= Task to carry out =
Please set the lines down again exactly, from the top of the entries through the line that contains "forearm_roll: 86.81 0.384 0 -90".

[Data extracted from a collection]
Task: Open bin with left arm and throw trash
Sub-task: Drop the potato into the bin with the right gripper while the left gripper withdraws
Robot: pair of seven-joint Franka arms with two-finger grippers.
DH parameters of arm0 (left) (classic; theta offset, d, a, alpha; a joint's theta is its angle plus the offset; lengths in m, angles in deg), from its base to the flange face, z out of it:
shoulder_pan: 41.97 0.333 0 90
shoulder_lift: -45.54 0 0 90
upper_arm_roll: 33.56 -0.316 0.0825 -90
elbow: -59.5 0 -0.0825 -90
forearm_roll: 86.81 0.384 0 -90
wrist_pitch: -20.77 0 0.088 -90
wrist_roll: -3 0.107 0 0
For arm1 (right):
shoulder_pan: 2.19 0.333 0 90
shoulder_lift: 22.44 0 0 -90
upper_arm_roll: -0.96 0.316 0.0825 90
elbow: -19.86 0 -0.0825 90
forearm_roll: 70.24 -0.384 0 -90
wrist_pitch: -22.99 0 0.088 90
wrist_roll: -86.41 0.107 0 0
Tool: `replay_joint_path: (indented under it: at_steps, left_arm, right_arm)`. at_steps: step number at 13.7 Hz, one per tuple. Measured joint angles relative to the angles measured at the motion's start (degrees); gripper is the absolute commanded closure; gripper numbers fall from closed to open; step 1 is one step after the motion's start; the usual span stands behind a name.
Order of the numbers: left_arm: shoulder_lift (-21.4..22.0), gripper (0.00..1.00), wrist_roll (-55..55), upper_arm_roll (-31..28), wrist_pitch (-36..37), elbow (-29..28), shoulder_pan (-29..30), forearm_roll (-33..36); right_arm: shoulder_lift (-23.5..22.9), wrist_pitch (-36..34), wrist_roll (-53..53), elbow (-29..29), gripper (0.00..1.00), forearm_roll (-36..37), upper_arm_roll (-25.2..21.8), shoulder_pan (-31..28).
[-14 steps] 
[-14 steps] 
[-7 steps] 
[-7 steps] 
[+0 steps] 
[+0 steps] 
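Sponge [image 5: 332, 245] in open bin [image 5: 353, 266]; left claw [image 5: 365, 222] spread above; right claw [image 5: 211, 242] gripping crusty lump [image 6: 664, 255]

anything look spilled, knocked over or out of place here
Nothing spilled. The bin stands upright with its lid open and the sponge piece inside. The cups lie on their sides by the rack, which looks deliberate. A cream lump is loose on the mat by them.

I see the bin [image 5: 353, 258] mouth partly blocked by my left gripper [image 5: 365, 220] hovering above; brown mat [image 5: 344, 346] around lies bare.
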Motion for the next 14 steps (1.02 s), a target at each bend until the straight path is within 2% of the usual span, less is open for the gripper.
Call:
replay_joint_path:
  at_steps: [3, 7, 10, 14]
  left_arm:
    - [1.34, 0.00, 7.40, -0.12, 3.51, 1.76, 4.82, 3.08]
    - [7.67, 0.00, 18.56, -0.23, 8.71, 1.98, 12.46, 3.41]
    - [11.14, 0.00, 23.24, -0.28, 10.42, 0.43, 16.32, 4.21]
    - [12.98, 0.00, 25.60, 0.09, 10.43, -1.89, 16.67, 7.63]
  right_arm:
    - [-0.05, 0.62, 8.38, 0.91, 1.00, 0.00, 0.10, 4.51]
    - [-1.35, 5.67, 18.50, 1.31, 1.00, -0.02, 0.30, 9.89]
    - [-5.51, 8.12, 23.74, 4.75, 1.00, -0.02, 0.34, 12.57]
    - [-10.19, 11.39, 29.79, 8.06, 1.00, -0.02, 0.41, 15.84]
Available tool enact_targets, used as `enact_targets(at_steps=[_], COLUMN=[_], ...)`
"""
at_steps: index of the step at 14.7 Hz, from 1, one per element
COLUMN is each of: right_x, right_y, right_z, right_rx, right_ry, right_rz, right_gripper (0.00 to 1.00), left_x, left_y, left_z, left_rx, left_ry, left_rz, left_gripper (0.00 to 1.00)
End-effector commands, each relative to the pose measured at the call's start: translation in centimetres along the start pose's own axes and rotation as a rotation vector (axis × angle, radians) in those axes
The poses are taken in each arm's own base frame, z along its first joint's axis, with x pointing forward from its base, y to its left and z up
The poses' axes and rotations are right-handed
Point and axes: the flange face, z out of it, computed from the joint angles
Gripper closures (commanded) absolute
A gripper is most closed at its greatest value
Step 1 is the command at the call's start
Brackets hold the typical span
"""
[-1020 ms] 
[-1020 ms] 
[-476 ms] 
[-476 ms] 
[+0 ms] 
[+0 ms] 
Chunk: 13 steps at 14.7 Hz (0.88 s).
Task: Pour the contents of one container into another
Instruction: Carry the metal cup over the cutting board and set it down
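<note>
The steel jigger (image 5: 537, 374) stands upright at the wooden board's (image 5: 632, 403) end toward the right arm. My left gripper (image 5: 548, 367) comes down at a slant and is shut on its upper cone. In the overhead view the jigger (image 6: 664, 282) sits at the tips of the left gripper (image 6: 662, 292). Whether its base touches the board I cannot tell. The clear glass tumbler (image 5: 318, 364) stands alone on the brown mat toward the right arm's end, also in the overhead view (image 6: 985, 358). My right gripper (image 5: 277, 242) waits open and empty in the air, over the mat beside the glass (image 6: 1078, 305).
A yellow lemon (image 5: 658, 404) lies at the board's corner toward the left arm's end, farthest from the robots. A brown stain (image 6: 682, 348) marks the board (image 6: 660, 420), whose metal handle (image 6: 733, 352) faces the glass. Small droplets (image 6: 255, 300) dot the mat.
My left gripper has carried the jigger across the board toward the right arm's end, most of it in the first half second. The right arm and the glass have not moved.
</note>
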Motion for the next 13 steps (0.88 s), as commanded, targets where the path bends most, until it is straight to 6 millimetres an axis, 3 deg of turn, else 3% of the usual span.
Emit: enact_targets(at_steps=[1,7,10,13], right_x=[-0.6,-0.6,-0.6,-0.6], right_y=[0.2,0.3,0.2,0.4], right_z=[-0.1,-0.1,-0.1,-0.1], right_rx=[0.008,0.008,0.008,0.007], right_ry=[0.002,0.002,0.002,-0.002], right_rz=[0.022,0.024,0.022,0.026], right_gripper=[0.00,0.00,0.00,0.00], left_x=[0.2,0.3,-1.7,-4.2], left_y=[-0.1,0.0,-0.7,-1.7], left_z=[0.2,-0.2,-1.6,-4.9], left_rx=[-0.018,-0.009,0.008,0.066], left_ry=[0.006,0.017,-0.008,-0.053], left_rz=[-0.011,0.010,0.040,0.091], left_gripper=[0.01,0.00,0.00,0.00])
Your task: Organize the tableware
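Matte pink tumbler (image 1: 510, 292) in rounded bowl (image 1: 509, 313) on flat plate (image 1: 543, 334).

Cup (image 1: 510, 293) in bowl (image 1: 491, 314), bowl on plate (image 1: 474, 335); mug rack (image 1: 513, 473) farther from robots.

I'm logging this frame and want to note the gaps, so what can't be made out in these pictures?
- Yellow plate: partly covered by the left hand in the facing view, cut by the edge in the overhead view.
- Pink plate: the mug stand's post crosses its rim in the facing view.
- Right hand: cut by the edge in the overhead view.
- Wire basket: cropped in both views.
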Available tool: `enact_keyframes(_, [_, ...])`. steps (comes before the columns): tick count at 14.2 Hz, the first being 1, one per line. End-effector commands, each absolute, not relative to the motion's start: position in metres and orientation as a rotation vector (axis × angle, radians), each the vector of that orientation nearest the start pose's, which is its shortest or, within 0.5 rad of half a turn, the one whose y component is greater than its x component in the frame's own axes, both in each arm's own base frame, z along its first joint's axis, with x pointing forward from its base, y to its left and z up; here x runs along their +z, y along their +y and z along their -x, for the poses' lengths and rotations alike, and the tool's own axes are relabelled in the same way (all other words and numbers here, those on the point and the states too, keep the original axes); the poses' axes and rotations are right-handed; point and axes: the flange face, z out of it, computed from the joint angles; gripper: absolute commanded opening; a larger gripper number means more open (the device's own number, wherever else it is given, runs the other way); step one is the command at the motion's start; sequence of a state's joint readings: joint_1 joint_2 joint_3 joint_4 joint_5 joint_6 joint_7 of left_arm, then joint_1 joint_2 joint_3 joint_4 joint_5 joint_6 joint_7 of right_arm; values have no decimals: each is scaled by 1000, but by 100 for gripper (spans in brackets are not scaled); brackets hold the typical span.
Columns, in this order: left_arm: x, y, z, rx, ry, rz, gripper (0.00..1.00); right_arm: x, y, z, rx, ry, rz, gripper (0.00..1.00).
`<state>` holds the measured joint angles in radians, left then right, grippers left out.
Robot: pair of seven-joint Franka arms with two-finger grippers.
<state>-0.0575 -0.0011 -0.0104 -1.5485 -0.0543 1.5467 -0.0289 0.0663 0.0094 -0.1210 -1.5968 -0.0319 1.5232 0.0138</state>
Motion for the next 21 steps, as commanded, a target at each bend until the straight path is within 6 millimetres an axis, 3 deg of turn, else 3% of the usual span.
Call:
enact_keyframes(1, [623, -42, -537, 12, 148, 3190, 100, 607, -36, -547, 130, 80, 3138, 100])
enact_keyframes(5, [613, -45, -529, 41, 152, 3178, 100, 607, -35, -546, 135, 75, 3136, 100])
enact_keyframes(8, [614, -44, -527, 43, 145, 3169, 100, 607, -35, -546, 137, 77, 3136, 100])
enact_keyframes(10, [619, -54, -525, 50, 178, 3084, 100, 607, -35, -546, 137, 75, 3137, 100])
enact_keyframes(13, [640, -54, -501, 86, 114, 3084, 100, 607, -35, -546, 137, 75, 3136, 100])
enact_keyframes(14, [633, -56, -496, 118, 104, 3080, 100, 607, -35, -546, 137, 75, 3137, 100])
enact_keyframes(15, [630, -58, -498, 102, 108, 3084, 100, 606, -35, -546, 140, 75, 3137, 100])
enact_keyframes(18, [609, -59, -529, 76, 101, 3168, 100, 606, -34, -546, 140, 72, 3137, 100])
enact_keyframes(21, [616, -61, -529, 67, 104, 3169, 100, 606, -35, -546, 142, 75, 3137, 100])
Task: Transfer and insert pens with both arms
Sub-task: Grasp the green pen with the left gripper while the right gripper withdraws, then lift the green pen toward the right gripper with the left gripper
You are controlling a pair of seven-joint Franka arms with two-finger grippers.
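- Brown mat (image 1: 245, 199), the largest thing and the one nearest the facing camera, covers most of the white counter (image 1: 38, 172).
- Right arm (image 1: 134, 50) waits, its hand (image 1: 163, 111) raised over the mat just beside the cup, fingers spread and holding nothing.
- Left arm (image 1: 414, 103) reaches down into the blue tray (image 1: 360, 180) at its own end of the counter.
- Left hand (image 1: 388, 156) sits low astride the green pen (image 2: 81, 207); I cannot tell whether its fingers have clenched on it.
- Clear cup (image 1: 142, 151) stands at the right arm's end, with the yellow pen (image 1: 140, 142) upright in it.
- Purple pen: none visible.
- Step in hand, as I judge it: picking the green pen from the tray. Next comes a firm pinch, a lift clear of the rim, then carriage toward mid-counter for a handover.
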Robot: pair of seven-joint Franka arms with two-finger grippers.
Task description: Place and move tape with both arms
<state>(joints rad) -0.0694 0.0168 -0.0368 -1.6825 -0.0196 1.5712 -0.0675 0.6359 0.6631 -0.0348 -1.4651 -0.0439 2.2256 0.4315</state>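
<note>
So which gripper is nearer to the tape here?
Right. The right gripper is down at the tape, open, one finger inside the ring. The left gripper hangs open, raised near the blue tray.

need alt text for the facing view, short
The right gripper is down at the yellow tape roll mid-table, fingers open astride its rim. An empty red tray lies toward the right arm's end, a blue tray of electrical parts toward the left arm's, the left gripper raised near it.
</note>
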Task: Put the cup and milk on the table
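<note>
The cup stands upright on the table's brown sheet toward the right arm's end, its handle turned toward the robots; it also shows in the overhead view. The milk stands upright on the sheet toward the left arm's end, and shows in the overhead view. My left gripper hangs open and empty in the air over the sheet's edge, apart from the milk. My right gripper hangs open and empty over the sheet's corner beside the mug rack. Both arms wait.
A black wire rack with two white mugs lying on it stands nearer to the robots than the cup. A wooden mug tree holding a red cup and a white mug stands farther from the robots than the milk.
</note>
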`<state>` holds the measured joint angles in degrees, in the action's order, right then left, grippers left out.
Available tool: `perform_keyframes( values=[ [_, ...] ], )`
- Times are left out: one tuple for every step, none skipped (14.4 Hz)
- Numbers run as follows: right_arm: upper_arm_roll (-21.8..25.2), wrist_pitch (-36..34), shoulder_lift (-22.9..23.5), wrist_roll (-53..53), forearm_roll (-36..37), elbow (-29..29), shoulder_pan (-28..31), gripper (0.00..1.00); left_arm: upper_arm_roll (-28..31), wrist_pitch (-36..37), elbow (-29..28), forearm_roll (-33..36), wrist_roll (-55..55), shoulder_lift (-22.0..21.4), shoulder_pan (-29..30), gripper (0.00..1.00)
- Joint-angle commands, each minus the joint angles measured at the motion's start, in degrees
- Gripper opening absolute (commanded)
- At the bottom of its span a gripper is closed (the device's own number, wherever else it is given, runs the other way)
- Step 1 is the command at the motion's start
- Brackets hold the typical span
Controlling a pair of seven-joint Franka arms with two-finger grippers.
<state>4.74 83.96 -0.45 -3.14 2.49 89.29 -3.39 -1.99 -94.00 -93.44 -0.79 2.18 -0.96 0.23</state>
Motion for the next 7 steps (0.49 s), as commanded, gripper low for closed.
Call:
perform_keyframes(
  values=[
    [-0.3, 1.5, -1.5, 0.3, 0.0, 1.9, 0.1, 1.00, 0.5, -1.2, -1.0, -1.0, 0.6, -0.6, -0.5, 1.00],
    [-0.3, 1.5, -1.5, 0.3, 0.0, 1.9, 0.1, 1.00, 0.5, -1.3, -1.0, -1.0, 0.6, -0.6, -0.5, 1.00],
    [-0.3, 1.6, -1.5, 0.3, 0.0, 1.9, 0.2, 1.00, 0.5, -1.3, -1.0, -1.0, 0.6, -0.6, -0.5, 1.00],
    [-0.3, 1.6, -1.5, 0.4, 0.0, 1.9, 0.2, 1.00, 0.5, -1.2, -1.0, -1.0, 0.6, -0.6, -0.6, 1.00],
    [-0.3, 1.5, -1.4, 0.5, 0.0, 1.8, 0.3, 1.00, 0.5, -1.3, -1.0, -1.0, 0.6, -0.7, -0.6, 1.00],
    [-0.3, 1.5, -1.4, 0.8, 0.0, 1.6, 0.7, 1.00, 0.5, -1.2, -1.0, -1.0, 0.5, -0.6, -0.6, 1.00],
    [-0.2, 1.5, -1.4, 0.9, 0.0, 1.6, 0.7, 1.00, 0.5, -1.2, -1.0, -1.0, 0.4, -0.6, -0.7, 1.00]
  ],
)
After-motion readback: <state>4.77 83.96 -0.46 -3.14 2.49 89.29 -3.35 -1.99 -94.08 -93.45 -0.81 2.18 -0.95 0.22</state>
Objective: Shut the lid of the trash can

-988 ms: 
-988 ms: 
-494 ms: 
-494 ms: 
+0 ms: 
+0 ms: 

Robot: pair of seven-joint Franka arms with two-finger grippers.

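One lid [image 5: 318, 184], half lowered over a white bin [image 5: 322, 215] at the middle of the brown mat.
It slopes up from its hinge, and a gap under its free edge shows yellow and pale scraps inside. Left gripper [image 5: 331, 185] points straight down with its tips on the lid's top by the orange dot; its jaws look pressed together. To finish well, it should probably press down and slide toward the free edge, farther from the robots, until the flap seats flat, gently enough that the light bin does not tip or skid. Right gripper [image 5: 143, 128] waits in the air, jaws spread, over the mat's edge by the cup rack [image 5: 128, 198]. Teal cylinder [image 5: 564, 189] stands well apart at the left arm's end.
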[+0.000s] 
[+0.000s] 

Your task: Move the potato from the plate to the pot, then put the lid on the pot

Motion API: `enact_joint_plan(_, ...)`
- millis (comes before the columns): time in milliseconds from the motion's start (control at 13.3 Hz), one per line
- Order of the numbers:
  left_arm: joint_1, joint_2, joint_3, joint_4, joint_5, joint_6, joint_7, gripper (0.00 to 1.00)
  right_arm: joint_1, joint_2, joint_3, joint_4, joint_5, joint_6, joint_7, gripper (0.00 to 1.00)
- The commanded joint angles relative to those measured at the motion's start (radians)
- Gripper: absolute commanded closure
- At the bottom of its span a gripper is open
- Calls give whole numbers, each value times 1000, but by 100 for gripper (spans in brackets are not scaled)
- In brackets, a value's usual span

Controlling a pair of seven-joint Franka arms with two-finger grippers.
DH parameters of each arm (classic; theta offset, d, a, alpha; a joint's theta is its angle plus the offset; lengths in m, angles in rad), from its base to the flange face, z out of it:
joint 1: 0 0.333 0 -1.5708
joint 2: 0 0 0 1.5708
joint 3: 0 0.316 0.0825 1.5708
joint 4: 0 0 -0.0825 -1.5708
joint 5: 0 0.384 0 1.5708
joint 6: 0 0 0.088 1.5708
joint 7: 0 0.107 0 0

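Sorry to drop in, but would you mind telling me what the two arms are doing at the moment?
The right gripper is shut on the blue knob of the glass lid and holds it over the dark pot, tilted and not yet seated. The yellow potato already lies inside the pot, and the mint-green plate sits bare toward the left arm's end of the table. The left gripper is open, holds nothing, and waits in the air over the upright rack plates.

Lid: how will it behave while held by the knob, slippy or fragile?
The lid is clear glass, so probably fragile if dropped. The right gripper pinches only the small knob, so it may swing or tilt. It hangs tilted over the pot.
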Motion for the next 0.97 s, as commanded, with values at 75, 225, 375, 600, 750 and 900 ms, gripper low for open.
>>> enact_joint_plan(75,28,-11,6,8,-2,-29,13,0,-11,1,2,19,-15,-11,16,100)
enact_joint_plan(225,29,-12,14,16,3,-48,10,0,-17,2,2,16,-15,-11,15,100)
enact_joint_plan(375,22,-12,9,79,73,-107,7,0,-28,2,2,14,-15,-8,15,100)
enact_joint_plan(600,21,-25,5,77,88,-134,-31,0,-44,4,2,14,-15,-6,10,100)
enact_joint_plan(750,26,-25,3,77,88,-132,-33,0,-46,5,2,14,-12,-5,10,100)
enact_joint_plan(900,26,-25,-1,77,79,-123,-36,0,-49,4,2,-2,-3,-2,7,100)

= Response for this exercise =
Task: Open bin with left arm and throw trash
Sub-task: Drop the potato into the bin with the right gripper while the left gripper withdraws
Robot: pair of seven-joint Franka arms with two-finger grippers.
DH parameters of arm0 (left) (classic; theta offset, d, a, alpha; a joint's theta is its angle plus the offset; lengths in m, angles in deg), from its base to the flange face, z out of it:
shoulder_pan: 41.97 0.333 0 90
shoulder_lift: -45.54 0 0 90
upper_arm_roll: 33.56 -0.316 0.0825 -90
elbow: -59.5 0 -0.0825 -90
forearm_roll: 86.81 0.384 0 -90

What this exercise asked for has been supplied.